WHAT THE EXERCISE ASKS:
All lines before the one containing "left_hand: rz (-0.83", plus that line itself, are to be printed exactly as they appear below.

** GIVEN INFORMATION follows **

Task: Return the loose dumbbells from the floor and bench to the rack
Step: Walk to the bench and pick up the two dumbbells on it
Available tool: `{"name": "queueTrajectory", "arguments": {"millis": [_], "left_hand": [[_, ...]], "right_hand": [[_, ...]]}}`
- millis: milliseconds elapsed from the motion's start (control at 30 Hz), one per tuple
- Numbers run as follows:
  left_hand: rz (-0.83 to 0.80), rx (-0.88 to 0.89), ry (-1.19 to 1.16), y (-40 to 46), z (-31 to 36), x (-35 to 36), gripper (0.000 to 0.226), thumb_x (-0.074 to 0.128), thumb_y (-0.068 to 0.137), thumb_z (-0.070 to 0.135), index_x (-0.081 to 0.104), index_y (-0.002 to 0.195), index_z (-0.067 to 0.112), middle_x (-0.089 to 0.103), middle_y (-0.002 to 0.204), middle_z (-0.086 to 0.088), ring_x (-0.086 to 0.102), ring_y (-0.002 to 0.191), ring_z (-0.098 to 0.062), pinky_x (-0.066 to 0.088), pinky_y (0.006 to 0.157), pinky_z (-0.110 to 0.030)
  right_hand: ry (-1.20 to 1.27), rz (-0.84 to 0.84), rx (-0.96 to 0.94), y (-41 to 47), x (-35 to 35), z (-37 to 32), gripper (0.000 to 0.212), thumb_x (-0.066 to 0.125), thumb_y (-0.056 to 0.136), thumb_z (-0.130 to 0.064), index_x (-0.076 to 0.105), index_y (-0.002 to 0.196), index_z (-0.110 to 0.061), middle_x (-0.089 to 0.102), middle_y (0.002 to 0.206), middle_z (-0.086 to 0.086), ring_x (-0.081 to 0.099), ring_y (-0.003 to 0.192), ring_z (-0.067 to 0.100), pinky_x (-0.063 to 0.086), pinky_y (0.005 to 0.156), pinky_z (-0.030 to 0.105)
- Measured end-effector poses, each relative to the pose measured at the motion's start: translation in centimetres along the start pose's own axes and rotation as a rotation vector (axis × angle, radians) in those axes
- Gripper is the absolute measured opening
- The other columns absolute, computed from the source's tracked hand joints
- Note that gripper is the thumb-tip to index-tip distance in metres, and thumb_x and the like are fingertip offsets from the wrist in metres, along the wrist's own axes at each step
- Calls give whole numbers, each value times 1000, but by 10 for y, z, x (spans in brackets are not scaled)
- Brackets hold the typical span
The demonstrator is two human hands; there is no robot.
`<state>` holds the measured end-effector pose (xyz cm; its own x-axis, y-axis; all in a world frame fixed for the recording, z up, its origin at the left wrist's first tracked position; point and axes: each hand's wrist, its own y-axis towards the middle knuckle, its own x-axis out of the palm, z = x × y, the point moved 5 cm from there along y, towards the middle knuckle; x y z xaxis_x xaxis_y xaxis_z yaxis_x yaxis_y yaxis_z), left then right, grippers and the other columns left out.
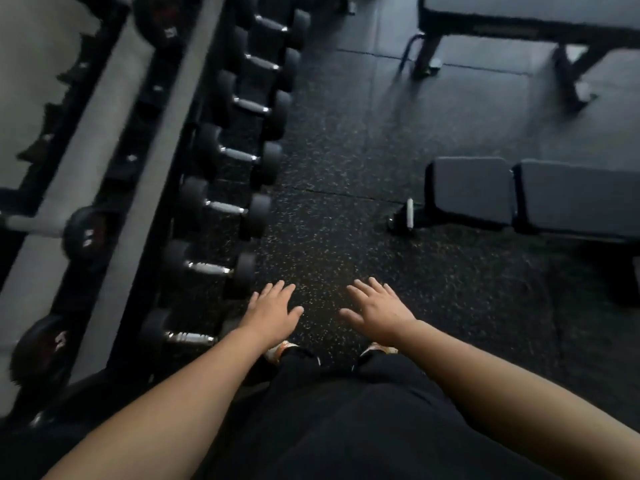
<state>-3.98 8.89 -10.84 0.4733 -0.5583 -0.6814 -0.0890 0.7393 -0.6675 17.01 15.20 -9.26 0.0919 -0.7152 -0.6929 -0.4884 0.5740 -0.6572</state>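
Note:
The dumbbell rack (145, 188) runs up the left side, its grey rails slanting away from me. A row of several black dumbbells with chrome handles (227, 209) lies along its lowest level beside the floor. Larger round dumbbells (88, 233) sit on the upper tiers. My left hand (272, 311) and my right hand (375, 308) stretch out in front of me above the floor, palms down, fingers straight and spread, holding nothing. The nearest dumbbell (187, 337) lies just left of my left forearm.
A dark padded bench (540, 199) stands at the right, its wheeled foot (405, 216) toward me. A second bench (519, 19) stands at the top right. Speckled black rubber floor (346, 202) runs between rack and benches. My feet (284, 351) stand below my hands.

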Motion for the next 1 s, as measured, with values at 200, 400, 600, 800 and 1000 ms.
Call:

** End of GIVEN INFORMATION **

ANSWER SPACE:
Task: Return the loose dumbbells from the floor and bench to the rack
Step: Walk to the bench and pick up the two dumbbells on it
Available tool: `{"name": "queueTrajectory", "arguments": {"millis": [_], "left_hand": [[_, ...]], "right_hand": [[_, ...]]}}`
- millis: milliseconds elapsed from the motion's start (control at 30 Hz), one per tuple
- Numbers run as follows:
  left_hand: rz (-0.83 to 0.80), rx (-0.88 to 0.89), ry (-1.19 to 1.16), y (-40 to 46), z (-31 to 36), x (-35 to 36), gripper (0.000 to 0.226), thumb_x (-0.074 to 0.128), thumb_y (-0.068 to 0.137), thumb_z (-0.070 to 0.135), index_x (-0.081 to 0.104), index_y (-0.002 to 0.195), index_z (-0.067 to 0.112), middle_x (-0.089 to 0.103), middle_y (-0.002 to 0.204), middle_z (-0.086 to 0.088), ring_x (-0.086 to 0.102), ring_y (-0.002 to 0.191), ring_z (-0.098 to 0.062), pinky_x (-0.066 to 0.088), pinky_y (0.006 to 0.157), pinky_z (-0.110 to 0.030)

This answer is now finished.